Exercise directions.
The whole listing needs to be restated word for word.

Given material.

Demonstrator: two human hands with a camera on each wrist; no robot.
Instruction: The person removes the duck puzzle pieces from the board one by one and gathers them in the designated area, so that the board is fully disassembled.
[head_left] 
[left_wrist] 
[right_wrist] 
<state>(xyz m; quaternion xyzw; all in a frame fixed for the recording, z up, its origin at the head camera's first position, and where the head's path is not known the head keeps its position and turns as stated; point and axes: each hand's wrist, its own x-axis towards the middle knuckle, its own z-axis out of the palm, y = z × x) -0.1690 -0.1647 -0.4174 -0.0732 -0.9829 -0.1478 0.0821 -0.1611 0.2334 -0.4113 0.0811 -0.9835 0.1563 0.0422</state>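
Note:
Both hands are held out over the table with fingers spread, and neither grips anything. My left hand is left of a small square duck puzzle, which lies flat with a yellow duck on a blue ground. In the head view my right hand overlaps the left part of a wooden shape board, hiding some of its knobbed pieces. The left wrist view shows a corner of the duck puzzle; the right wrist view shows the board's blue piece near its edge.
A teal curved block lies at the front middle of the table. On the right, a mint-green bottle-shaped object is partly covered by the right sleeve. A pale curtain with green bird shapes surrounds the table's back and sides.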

Final answer.
Demonstrator: two human hands with a camera on each wrist; no robot.
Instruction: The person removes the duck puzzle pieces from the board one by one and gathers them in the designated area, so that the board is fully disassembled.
[head_left] 
[left_wrist] 
[right_wrist] 
<state>(xyz m; quaternion xyzw; all in a frame fixed for the recording, z up, its origin at the head camera's first position, and where the head's path is not known the head keeps its position and turns as stated; point and axes: each hand's wrist, its own x-axis towards the middle knuckle, its own z-axis out of the palm, y = z × x) -0.1690 -0.1647 -0.4174 -0.0732 -0.9829 -0.1478 0.0821 -0.1611 0.2334 -0.4113 0.0811 -0.9835 0.1563 0.0422</state>
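Note:
Both hands are held out over the table with fingers spread, and neither grips anything. My left hand is left of a small square duck puzzle, which lies flat with a yellow duck on a blue ground. In the head view my right hand overlaps the left part of a wooden shape board, hiding some of its knobbed pieces. The left wrist view shows a corner of the duck puzzle; the right wrist view shows the board's blue piece near its edge.
A teal curved block lies at the front middle of the table. On the right, a mint-green bottle-shaped object is partly covered by the right sleeve. A pale curtain with green bird shapes surrounds the table's back and sides.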

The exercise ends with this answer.